**Task goal:** Determine the number of lines of the records below that include "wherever". Respond with the number and no other text.

**Dataset items:**
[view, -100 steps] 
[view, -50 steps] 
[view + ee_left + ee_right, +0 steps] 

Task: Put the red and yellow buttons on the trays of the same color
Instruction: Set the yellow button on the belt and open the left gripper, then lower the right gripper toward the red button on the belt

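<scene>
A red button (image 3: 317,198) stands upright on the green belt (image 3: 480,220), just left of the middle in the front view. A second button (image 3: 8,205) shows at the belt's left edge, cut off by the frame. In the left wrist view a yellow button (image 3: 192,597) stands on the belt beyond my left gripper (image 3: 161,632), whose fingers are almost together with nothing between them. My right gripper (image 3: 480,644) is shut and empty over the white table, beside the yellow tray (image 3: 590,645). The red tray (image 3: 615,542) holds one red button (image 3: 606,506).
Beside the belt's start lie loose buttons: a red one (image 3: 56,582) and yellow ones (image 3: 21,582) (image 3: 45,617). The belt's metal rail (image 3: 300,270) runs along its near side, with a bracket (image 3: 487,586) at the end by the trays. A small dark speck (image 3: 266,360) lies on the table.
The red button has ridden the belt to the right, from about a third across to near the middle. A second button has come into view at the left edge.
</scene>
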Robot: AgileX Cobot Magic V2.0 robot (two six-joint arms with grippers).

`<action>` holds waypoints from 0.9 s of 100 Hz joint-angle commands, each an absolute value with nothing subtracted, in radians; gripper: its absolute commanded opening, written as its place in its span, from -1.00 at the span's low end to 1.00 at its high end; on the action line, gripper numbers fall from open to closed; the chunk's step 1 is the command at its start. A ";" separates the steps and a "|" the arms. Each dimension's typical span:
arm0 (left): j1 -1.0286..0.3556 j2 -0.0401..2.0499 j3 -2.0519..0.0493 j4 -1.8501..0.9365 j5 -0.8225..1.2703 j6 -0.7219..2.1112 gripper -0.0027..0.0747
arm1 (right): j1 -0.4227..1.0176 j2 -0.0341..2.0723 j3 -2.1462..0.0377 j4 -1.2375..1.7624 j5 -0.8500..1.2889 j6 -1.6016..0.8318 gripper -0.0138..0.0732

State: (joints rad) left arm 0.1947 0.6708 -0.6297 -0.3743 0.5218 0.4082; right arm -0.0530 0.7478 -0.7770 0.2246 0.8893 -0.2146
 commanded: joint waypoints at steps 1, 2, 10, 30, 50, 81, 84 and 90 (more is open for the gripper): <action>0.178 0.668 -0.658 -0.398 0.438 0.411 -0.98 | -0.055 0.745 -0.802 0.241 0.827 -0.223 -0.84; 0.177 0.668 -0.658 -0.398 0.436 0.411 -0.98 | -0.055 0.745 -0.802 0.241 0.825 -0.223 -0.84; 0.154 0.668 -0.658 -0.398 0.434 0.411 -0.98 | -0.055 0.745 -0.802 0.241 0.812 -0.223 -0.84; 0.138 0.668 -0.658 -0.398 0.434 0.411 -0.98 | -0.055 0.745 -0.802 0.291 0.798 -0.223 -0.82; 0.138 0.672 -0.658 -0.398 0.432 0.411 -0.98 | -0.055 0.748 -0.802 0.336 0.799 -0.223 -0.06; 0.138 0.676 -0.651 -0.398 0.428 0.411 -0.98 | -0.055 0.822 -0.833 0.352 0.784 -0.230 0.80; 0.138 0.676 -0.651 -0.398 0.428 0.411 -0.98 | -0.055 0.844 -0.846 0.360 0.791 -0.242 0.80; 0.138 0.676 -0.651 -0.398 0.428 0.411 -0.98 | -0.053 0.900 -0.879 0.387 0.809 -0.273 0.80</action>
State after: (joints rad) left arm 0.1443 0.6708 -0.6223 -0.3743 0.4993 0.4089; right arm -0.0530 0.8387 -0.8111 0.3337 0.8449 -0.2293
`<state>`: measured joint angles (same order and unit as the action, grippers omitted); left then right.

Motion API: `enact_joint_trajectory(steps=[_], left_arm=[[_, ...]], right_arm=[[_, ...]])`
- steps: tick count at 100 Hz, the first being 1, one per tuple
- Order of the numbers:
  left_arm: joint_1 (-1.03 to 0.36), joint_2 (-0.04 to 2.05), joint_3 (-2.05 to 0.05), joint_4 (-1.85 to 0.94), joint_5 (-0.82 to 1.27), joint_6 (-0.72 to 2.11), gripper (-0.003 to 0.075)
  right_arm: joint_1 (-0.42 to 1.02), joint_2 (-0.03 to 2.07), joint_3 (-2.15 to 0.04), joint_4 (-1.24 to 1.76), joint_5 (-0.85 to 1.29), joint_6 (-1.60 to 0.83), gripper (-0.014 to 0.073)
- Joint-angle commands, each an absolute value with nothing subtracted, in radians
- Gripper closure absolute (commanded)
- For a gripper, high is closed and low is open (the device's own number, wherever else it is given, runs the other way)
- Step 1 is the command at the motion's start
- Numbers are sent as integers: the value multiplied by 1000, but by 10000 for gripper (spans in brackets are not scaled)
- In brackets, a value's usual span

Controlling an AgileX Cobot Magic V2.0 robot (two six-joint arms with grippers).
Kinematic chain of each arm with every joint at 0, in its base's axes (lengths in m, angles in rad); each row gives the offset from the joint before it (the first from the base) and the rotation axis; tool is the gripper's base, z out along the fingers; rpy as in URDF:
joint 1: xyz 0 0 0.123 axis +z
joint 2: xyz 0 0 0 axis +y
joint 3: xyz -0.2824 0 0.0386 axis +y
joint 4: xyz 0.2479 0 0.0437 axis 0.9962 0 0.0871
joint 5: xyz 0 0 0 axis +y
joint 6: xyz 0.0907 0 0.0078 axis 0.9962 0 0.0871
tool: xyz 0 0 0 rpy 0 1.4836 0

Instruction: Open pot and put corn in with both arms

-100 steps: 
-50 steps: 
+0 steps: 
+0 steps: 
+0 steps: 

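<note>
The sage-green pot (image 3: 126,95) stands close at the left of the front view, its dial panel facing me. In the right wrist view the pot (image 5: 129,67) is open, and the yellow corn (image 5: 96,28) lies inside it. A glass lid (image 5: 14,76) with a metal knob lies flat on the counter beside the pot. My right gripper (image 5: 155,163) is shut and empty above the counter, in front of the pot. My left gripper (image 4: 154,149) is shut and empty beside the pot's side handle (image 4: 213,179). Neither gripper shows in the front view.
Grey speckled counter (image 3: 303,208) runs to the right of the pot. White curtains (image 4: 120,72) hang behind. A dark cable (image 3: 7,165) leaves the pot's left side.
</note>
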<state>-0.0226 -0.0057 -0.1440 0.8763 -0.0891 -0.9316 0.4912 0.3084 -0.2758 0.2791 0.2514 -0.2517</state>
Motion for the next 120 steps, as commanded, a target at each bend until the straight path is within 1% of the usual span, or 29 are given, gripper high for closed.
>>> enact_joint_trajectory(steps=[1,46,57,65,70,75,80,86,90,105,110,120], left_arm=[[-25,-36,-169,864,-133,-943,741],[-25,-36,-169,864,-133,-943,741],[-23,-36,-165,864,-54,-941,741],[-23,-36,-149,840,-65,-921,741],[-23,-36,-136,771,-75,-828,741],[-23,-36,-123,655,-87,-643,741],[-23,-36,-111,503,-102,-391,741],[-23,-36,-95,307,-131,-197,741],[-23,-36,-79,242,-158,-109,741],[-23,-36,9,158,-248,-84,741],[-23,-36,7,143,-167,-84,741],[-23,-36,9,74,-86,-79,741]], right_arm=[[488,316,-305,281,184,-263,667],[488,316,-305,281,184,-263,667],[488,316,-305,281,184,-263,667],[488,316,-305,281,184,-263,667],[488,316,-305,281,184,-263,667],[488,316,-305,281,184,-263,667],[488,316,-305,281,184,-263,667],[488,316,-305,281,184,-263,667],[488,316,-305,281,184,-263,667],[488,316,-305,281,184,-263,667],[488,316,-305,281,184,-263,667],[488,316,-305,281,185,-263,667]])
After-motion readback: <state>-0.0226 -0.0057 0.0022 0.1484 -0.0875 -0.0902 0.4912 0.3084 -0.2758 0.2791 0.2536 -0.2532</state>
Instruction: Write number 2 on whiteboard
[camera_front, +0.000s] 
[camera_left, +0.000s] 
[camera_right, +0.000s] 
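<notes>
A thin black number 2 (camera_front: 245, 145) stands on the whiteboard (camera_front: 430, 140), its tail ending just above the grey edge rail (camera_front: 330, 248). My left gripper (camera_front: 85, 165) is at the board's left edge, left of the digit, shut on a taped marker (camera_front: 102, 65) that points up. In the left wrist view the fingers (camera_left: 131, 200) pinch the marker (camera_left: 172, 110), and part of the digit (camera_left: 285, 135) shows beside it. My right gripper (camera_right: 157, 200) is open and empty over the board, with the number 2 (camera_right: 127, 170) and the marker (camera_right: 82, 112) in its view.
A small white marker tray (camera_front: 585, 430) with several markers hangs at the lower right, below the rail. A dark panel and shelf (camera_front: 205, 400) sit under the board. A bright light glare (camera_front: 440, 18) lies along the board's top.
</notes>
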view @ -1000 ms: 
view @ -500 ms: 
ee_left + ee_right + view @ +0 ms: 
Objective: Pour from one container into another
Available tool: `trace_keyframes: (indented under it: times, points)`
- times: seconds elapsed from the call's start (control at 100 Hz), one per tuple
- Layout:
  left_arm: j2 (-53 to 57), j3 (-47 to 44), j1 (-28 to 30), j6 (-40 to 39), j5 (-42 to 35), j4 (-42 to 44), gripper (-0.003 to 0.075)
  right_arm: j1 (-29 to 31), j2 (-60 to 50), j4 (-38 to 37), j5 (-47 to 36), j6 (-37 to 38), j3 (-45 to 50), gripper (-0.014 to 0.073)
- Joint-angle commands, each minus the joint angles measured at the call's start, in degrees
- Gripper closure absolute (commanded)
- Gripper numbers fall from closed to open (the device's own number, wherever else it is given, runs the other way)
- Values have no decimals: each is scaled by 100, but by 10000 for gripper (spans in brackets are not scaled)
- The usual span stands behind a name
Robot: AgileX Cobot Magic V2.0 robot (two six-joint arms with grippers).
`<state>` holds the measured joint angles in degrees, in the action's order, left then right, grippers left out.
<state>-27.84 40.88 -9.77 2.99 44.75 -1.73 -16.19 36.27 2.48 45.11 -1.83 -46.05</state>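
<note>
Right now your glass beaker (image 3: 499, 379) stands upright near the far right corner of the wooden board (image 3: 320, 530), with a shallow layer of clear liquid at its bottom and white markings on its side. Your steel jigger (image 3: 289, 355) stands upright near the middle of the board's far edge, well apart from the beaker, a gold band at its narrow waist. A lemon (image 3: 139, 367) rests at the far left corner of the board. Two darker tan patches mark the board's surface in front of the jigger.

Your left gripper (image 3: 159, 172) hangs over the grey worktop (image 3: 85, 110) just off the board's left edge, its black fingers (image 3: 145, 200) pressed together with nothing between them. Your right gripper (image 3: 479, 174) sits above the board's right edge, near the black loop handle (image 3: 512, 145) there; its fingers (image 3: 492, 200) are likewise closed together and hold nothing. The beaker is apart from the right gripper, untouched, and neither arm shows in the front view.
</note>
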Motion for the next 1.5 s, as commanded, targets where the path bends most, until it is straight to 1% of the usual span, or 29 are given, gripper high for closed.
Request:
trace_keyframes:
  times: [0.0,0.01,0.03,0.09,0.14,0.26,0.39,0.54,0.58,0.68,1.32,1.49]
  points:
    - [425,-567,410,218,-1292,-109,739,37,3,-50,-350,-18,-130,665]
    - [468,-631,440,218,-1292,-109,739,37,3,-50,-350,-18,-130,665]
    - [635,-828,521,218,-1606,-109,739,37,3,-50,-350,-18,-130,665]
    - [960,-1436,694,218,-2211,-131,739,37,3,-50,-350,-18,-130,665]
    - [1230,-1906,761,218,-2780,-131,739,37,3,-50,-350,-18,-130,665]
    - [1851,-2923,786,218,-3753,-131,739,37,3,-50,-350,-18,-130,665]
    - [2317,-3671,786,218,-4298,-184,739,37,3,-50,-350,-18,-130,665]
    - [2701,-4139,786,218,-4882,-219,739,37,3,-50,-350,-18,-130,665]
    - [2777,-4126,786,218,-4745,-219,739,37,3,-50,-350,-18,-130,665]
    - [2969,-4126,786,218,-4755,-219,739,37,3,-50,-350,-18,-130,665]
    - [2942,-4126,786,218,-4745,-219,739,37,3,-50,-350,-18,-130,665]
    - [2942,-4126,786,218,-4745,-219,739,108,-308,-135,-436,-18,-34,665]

**Written answer:** 2